- ASSIGNMENT
Every line of the material has to be retyped exactly.

*** INPUT DATA Section Begins ***

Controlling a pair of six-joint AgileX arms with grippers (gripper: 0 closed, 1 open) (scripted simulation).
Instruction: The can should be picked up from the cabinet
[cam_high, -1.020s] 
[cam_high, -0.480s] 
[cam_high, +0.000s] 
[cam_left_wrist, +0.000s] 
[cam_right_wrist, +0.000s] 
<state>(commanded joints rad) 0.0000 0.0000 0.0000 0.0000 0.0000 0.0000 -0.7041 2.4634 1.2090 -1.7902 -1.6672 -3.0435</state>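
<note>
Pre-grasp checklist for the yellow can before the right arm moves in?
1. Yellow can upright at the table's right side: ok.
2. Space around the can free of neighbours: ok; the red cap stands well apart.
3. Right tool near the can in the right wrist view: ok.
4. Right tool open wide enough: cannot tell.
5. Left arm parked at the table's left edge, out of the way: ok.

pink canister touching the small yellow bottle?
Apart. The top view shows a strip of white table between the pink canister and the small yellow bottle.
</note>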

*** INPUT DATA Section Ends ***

- RESULT
Controlling a pair of six-joint AgileX arms with grippers (gripper: 0 closed, 1 open) (scripted simulation).
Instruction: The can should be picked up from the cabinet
[cam_high, -1.020s] 
[cam_high, -0.480s] 
[cam_high, +0.000s] 
[cam_left_wrist, +0.000s] 
[cam_right_wrist, +0.000s] 
<state>(commanded joints rad) 0.0000 0.0000 0.0000 0.0000 0.0000 0.0000 -0.7041 2.4634 1.2090 -1.7902 -1.6672 -3.0435</state>
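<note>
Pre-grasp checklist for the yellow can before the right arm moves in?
1. Yellow can upright at the table's right side: ok.
2. Space around the can free of neighbours: ok; the red cap stands well apart.
3. Right tool near the can in the right wrist view: ok.
4. Right tool open wide enough: cannot tell.
5. Left arm parked at the table's left edge, out of the way: ok.

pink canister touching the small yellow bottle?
Apart. The top view shows a strip of white table between the pink canister and the small yellow bottle.
</note>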

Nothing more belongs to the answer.